A couple of months afterwards, one Sunday, I slipped back into Liverpool and went down to Heritage Market. I wanted to prove that I could go anywhere. I walked in and the first person I saw was one of Warren's men, the skip-firm owner who had sold me the lead. One of Snowball's team.
I just smiled at him. To me he was a piece of shit. He started giving it mouth. Language and that. He called me a grass and all that carry on.
‘Fuck off, you drug dealer,' I said to him.
With that, he walked away from me. Knowing full well that, even though I had turned over a new leaf, if he carried on his foolishness, he would suffer a thrashing – Sunday shoppers or no Sunday shoppers. I could have done him in there and then, but I really couldn't be arsed, to tell you the truth.
The girl who was serving me said: ‘What was that all about?'
I raised my arm and pointed him out to the crowd: ‘He is a drug dealer.'
She said: ‘I didn't know that. He comes in here all the time. I won't be serving him again.'
It was only a small thing but it was good. I had threats and all that. Even my brother Stephen was passing threats round. They were ashamed of me.
I started going into pubs and people would mark my card. A lot of people asked why I did it because no one knew that I was an informant.
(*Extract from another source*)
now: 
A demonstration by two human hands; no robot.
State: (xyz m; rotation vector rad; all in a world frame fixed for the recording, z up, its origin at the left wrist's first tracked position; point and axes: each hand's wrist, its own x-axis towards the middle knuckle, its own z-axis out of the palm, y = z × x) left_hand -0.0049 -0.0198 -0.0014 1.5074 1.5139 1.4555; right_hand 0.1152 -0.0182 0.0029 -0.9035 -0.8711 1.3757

I just made out I was a businessman who had got mixed up in it all.
‘Do you think I'm going to jail for those pieces of shit?'
That was my excuse and I just kept that going.
A few of the lads were on my side. There were still a lot of gangsters who were against drugs. They wouldn't dabble in that shit. They looked at it as that the people who did dabble in it were shit who killed people. One of them was an old mate called Little Mick. He'd made a lot of money selling bent ciggies and all that. In massive amounts. Huge lorry loads. He'd got into the building and was doing all right, but he was anti-drugs. He kept me supplied with guns.
There was lot of big names who were made up. They'd shake my hand and all that, but they never had the bottle to do what I did. They knew that I'd stopped a lot of gear coming into the country. They were amazed that I had the bottle to still walk around and all the carry on.
One thing that didn't change was my hatred for the drug dealers. As a security guard in the shops I began noticing that most of the thieves I was catching were bag-heads. Stinking, alien-headed heroin addicts who stole batteries, razor blades and coffee to get through the day. They were pathetic, for sure, but I still felt sorry for them. In their dead, dark eyes I saw the ghost of my own son, Jason. I could see the estates and schools being swamped with Es, coke and brown. Cheap, strong drugs like there had never been before. The rave thing had opened up whole new markets and new outlets. Even door crews were well in on the act now.